WHAT THE TASK ASKS: When the word "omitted" shows up in a line of the data below, copy that whole line.

Items listed in a dataset:
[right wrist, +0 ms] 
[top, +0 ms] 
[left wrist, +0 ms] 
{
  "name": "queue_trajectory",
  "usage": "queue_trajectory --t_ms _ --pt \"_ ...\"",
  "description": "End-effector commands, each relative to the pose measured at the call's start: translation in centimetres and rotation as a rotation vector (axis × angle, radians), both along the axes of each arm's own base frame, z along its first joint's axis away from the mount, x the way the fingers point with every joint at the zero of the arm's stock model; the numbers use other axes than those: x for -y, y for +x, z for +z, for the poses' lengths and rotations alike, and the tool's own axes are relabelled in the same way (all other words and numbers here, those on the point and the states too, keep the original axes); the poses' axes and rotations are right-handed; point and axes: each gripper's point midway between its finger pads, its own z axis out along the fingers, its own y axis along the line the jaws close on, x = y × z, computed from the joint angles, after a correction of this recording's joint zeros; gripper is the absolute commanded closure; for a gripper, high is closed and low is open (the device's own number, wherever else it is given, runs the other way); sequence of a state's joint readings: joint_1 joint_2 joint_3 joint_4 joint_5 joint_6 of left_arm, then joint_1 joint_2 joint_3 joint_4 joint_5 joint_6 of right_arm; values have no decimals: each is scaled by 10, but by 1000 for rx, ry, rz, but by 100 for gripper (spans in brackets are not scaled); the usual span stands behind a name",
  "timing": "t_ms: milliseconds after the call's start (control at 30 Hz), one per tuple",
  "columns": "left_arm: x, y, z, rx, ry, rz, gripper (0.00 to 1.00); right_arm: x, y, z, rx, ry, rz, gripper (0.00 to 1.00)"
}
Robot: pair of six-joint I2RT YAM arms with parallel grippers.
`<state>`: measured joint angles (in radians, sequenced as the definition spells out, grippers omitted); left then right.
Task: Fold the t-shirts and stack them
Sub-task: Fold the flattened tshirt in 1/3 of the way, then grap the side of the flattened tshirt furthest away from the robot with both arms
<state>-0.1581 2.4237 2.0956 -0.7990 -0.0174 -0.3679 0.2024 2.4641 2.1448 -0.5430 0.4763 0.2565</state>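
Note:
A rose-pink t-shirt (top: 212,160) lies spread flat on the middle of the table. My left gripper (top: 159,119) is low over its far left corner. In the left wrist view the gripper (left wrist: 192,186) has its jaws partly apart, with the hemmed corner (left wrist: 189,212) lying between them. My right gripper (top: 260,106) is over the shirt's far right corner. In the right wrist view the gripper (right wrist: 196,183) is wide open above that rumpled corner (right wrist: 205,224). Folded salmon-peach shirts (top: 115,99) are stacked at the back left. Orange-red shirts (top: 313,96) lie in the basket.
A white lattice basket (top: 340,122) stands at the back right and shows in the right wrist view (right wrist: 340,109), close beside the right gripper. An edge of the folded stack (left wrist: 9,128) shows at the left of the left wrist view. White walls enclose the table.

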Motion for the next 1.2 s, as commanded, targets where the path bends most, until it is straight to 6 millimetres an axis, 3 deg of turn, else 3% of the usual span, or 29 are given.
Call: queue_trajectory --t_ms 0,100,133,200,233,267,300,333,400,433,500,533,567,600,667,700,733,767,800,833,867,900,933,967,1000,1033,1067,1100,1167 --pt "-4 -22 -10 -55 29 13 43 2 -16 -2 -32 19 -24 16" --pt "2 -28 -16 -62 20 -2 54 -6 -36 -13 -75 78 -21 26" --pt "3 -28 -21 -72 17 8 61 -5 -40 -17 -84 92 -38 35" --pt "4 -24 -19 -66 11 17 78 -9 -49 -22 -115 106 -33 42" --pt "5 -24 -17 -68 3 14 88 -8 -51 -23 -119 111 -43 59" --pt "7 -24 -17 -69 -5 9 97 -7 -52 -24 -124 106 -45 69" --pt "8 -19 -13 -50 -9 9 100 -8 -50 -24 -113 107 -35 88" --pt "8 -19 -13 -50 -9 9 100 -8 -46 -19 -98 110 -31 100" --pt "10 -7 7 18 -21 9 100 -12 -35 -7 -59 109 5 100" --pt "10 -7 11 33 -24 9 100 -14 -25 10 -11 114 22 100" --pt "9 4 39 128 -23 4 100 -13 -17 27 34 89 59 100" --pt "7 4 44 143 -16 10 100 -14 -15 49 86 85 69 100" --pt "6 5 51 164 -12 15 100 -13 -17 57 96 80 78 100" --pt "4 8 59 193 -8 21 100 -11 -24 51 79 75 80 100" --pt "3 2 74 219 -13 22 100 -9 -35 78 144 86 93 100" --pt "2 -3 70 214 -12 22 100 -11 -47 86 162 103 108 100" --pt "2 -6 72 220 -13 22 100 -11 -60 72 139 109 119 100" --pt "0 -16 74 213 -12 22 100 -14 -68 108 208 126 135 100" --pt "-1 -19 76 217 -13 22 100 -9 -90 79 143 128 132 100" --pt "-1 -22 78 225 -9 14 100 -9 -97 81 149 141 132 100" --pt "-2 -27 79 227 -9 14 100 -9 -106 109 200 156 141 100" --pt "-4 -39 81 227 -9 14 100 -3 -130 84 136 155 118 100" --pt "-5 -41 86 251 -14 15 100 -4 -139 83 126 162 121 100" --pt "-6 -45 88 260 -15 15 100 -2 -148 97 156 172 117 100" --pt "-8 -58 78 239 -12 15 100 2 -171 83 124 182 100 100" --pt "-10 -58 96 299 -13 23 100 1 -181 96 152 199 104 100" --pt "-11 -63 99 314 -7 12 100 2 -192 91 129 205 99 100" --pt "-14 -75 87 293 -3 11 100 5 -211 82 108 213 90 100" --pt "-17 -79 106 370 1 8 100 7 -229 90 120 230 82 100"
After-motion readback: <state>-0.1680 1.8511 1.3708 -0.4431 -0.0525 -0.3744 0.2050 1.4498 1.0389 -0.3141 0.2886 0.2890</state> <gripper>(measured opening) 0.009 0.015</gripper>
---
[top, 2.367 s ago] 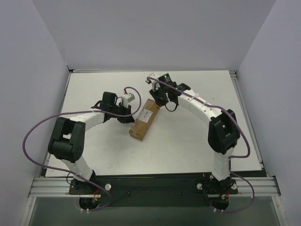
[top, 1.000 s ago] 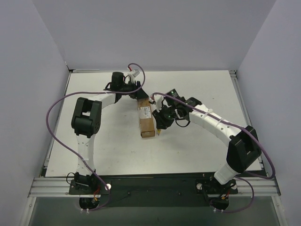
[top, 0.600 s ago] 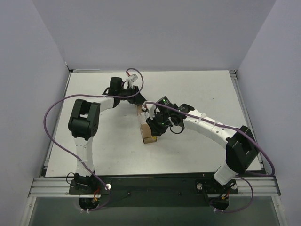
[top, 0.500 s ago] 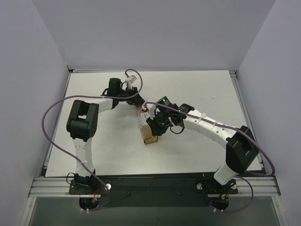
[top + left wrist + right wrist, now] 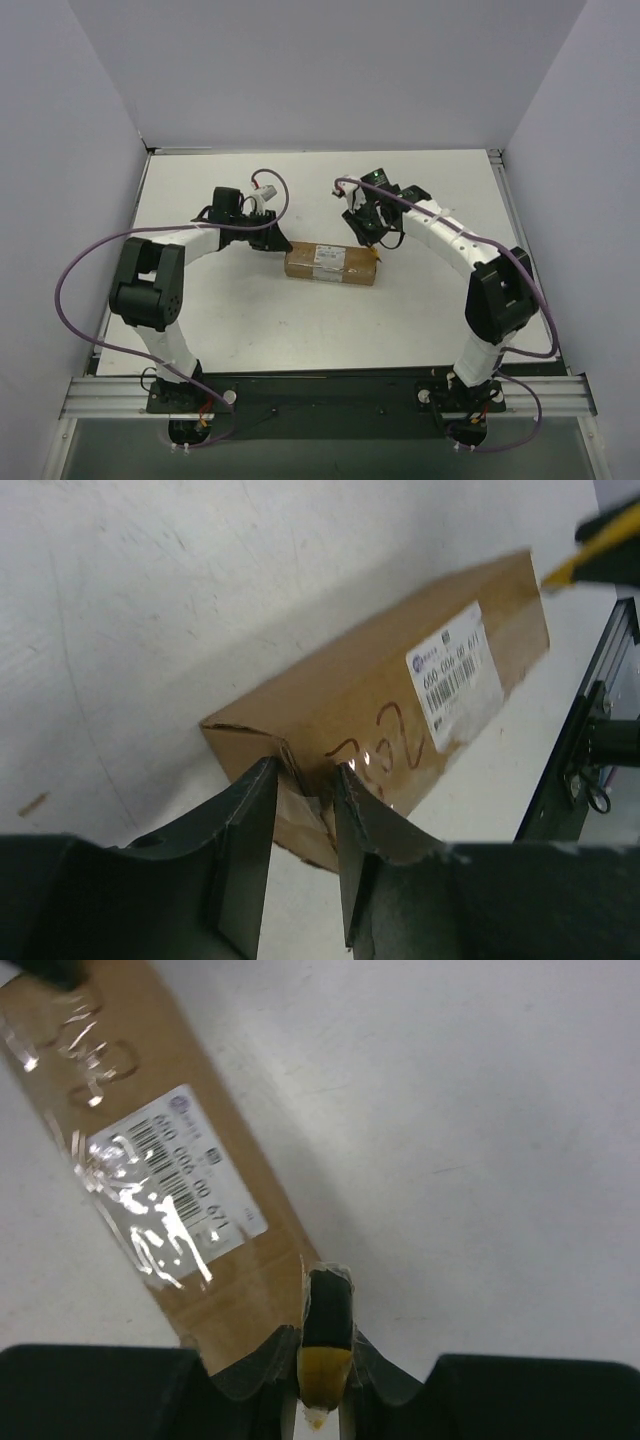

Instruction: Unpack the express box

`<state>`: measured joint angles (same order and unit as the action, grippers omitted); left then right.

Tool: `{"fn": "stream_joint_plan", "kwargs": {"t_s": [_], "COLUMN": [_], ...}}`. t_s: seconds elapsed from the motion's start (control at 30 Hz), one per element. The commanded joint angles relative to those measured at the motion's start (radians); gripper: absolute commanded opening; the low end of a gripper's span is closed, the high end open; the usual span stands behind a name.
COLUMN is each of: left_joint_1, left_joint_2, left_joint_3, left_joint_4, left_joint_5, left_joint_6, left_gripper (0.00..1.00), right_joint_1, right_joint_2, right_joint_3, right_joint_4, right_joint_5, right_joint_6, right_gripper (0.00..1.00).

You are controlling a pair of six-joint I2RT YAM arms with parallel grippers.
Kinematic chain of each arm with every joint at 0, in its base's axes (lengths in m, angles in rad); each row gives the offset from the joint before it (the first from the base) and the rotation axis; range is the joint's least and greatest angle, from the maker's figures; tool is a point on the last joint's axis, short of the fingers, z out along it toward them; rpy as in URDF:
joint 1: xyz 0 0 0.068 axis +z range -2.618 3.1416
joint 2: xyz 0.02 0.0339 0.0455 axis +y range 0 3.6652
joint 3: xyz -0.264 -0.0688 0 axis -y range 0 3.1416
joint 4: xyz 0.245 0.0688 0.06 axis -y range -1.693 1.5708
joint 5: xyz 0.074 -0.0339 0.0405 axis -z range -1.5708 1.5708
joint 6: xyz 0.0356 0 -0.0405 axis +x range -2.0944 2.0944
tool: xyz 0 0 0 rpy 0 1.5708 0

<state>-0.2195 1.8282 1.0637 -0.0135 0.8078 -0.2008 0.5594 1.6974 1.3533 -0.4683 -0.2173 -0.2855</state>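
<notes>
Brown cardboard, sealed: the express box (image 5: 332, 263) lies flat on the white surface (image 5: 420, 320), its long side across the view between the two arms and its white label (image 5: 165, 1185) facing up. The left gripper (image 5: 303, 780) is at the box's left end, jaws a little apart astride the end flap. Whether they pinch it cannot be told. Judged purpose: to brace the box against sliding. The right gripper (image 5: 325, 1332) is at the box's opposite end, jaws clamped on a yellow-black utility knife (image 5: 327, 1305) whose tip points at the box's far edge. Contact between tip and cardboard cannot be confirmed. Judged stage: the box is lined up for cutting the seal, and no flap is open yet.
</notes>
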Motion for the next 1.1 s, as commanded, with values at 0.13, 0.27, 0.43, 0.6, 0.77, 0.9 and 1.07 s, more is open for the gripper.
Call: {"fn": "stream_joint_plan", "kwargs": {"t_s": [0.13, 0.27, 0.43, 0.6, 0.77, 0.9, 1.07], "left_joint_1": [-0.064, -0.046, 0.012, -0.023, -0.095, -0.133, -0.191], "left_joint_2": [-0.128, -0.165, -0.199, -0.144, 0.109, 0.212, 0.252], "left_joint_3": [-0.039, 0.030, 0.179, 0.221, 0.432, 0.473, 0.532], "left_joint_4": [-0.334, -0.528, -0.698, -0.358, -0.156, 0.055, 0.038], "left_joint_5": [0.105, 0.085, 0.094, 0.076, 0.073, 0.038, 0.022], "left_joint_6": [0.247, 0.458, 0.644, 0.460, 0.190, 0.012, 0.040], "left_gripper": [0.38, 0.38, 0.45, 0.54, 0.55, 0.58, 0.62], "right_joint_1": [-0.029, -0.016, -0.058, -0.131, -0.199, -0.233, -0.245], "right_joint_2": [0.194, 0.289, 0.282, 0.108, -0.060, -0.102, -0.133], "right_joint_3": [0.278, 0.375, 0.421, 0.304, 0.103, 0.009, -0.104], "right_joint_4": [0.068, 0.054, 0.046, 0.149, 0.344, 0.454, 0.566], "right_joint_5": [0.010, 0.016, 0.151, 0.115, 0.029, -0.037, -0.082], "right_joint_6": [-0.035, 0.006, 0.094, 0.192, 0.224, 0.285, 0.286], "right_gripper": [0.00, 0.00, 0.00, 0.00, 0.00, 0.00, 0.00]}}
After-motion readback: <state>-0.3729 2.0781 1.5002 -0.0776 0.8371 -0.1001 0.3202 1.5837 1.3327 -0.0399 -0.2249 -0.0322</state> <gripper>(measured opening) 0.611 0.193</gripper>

OUTPUT FOR THIS EXERCISE:
`<state>`: measured joint angles (in radians, sequenced as the definition spells out, grippers omitted); left then right.
`<state>`: measured joint angles (same order and unit as the action, grippers omitted); left then right.

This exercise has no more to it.